Cette politique nationale des deux langues officielles fut difficile d'application et ne modifia guère la réalité quotidienne des citoyens canadiens. Elle a surtout eu comme avantage de garantir des services en français aux minorités hors Québec, forçant un certain nombre de fonctionnaires fédéraux à apprendre le français. Mais les résultats ne furent jamais très concluants. D'ailleurs, tous les commissaires aux langues officielles nommés par le gouvernement fédéral déplorèrent successivement la lenteur, sinon le refus, de respecter la loi. Il n'est pas surprenant qu'on ait senti le besoin d'adopter une nouvelle loi en 1988. 

Loi constitutionnelle de 1982 et Charte des droits et libertés

En 1982, le Canada a adopté une loi constitutionnelle additionnelle : la Loi constitutionnelle de 1982. Celle-ci ne remplaçait pas les textes constitutionnels en vigueur, dont la Loi constitutionnelle de 1867, mais venait les compléter. Les circonstances dans lesquelles fut adoptée cette nouvelle constitution dans laquelle est enchâssée la Charte canadienne des droits et libertés ont été perçues par certains comme un peu troubles. C'est que la Constitution a été approuvée par neuf provinces (anglophones) et le gouvernement fédéral, et ce, sans le consentement du Québec, la seule province à prédominance francophone. Cela dit, la Loi constitutionnelle de 1982 innovait grandement en matière linguistique par rapport au texte constitutionnel de 1867. Elle prévoit d'ailleurs une procédure de modification des dispositions linguistiques constitutionnelles qui varie selon que la modification touche une disposition applicable à certaines provinces seulement, à l'ensemble des provinces ou au gouvernement fédéral. 

Canadian Charter of Rights and Freedoms

En matière de langue, la plupart des dispositions constitutionnelles ne portent que sur le bilinguisme des institutions fédérales et celles du Nouveau-Brunswick, sauf l'article 14 (tribunaux) et l'article 23 (accès à l'école dans la langue de la minorité).
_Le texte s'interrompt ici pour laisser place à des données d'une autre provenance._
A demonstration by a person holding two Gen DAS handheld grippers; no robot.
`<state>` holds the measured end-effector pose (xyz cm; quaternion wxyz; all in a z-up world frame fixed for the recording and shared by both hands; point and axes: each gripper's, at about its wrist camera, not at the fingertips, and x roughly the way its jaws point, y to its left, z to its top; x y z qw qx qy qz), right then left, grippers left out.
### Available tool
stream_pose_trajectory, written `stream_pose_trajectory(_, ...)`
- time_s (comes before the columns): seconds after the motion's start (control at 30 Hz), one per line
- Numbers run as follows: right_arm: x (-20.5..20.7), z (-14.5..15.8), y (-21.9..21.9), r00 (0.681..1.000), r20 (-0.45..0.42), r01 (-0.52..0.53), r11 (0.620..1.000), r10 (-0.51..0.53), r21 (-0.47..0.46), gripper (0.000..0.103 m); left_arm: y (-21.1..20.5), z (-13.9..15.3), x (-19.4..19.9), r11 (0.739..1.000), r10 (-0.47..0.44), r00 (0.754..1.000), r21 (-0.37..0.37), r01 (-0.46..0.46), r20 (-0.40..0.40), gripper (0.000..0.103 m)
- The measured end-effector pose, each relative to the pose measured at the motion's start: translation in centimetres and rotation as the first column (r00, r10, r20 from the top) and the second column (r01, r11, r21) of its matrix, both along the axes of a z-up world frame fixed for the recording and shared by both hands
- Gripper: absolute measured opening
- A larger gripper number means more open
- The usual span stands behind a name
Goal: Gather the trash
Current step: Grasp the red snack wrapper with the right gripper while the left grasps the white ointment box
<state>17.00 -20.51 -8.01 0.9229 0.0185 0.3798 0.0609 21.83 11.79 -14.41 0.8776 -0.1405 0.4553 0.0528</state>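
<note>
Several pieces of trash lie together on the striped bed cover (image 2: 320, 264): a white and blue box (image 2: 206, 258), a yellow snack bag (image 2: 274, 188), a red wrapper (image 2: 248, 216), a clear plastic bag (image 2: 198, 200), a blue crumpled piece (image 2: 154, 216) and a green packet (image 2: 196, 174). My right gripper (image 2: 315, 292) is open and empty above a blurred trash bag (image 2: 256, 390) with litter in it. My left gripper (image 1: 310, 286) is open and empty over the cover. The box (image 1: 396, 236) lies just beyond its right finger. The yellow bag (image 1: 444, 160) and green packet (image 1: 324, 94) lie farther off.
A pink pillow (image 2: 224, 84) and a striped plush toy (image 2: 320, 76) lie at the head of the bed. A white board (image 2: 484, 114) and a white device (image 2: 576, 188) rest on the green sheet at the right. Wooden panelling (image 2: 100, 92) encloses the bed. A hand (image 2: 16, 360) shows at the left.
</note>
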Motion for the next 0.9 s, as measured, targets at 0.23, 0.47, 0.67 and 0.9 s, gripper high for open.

L'article l'article 14 se lit comme suit :

La partie ou le témoin qui ne peuvent suivre les procédures, soit parce qu'ils ne comprennent pas ou ne parlent pas la langue employée, soit parce qu'ils sont atteints de surdité, ont droit à l'assistance d'un interprète.
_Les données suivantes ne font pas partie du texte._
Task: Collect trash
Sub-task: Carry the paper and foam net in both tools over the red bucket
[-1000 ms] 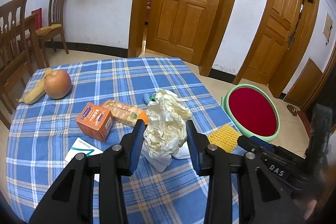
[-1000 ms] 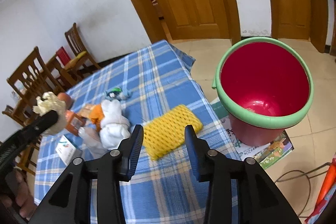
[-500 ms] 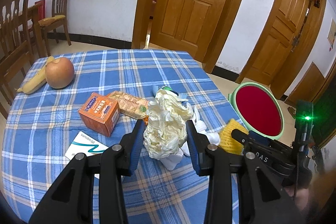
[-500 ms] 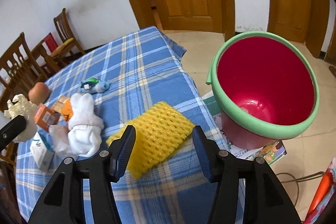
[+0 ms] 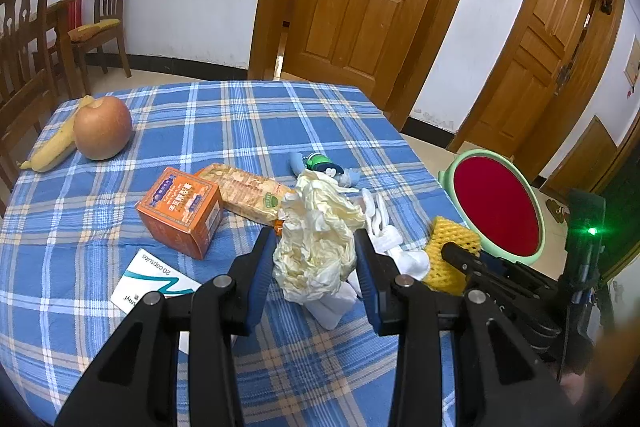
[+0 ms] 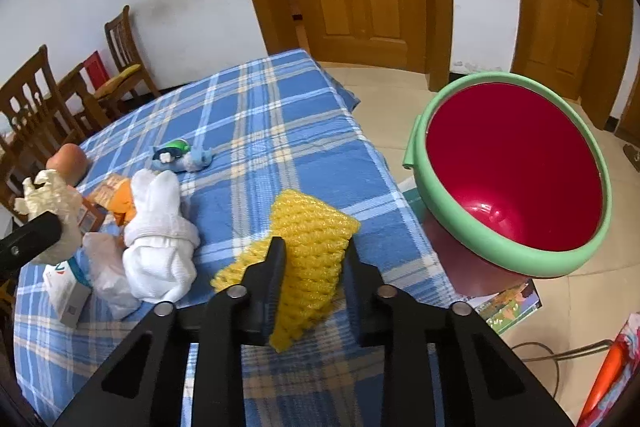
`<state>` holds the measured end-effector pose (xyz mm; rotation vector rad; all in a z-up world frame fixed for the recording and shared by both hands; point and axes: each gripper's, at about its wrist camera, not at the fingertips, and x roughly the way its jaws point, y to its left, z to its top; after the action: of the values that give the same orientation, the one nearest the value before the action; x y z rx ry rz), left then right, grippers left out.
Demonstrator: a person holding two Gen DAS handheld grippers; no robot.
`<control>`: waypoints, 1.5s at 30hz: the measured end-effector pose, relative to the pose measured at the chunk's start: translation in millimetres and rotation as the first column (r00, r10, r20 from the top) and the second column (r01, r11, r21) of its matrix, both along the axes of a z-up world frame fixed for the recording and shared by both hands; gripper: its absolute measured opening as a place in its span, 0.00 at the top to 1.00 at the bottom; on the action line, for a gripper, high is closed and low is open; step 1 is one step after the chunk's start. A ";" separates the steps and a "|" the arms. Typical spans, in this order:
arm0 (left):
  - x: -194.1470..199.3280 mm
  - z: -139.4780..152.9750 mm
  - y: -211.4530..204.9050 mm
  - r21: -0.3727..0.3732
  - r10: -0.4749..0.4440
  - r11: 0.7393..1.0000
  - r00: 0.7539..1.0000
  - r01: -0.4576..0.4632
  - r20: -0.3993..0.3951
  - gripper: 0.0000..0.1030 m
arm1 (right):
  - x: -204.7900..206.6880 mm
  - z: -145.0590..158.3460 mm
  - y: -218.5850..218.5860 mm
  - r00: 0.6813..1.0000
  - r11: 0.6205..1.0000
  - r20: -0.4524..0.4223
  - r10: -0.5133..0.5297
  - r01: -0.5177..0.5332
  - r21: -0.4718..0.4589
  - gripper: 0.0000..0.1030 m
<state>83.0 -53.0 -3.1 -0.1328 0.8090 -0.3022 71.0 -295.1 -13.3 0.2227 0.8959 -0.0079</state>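
My left gripper (image 5: 314, 237) is shut on a crumpled cream paper wad (image 5: 316, 227), held just above the blue checked tablecloth (image 5: 240, 115). In the right wrist view that wad (image 6: 52, 195) shows at the far left. My right gripper (image 6: 314, 247) is closing, with a yellow foam net (image 6: 316, 227) between its jaws; the pads press its sides and it bulges upward. The net lies at the table's right edge. A red bin with a green rim (image 6: 432, 195) stands on the floor just beyond that edge, also seen as the bin (image 5: 496, 203) from the left wrist.
On the cloth lie a white cloth bundle (image 6: 160, 247), an orange box (image 5: 180, 207), a cracker pack (image 5: 248, 191), a blue toy (image 5: 320, 163), a white capsule box (image 5: 154, 283), an apple (image 5: 102, 127) and a banana (image 5: 56, 147). Wooden chairs (image 5: 104, 11) stand at the left.
The right gripper's jaws widened, came down over the yellow foam net and closed onto it. The left gripper keeps its hold on the paper wad and has sunk slightly.
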 end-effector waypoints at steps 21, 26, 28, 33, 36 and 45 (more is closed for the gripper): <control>-8.8 24.4 -46.8 0.009 -0.111 0.994 0.993 0.111 0.032 0.62 | -38.0 46.1 -43.8 0.988 0.993 0.127 -0.084 0.072 0.095 0.80; -7.2 29.8 -75.3 0.016 -0.169 0.986 0.985 0.168 0.039 0.62 | -44.1 50.0 -64.6 0.982 0.987 0.140 -0.129 0.113 0.117 0.80; -6.3 30.4 -89.5 0.020 -0.197 0.980 0.980 0.196 0.039 0.62 | -46.8 51.3 -75.2 0.978 0.983 0.145 -0.149 0.131 0.125 0.80; -2.4 28.9 -123.6 0.033 -0.259 0.966 0.965 0.257 0.041 0.62 | -52.6 51.1 -101.4 0.968 0.974 0.152 -0.201 0.181 0.135 0.80; 1.1 26.7 -144.4 0.037 -0.294 0.955 0.955 0.293 0.038 0.62 | -53.8 48.4 -118.4 0.961 0.967 0.147 -0.234 0.214 0.142 0.80; 23.4 12.3 -206.6 0.031 -0.384 0.923 0.923 0.383 0.007 0.62 | -51.1 40.3 -161.4 0.939 0.942 0.129 -0.319 0.299 0.156 0.79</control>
<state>106.4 -259.6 9.2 0.0578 0.8235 -0.6612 19.9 -456.5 27.0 0.4831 0.7012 -0.2220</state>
Les articles 16 à 22 constitutionnalisent les dispositions de la Loi sur les langues officielles de 1969 concernant les langues du Parlement fédéral, des tribunaux fédéraux et des services offerts par le gouvernement central; il en est ainsi de la Loi sur les langues officielles du Nouveau-Brunswick de 1969 :

Article 16

  1. Le français et l'anglais sont les langues officielles du Canada; ils ont un statut et des droits et privilèges égaux quant à leur usage dans les institutions du parlement et du gouvernement du Canada.
  2. Le français et l'anglais sont les langues officielles du Nouveau-Brunswick; ils ont un statut et des droits et privilèges égaux quant à leur usage dans les institutions de la Législature et du gouvernement du Nouveau-Brunswick.
  3. La présente charte ne limite pas le pouvoir du Parlement et des législatures de favoriser la progression vers l'égalité de statut ou d'usage du français et de l'anglais.

Article 17

  1. Chacun a le droit d'employer le français ou l'anglais dans les débats et travaux du Parlement.
  2. Chacun a le droit d'employer le français ou l'anglais dans les débats et travaux de la Législature du Nouveau-Brunswick.

Article 18

  1. Les lois, les archives, les comptes rendus et les procès-verbaux du Parlement sont imprimés et publiés en français et en anglais, les deux versions des lois ayant également force de loi et celles des autres documents ayant même valeur.
  2. Les lois, les archives, les comptes rendus et les procès-verbaux de la Législature du Nouveau-Brunswick sont imprimés et publiés en français et en anglais, les deux versions des lois ayant également force de loi et celles des autres documents ayant même valeur.

Article 19

  1. Chacun a le droit d'employer le français ou l'anglais dans toutes les affaires dont sont saisis les tribunaux établis par le Parlement et dans tous les actes de procédure qui en découlent.
  2. Chacun a le droit d'employer le français ou l'anglais dans toutes les affaires dont sont saisis les tribunaux du Nouveau-Brunswick et dans tous les tous les actes de procédure qui en découlent.

Article 20

  1. Le public a, au Canada, droit à l'emploi du français ou de l'anglais pour communiquer avec le siège ou l'administration centrale des institutions du Parlement ou du gouvernement du Canada ou pour en recevoir les services; il a le même droit à l'égard de tout autre bureau de ces institutions là où, selon le cas:

    a) l'emploi du français ou de l'anglais fait l'objet d'une demande importante;

    b) l'emploi du français et de l'anglais se justifie par la vocation du bureau.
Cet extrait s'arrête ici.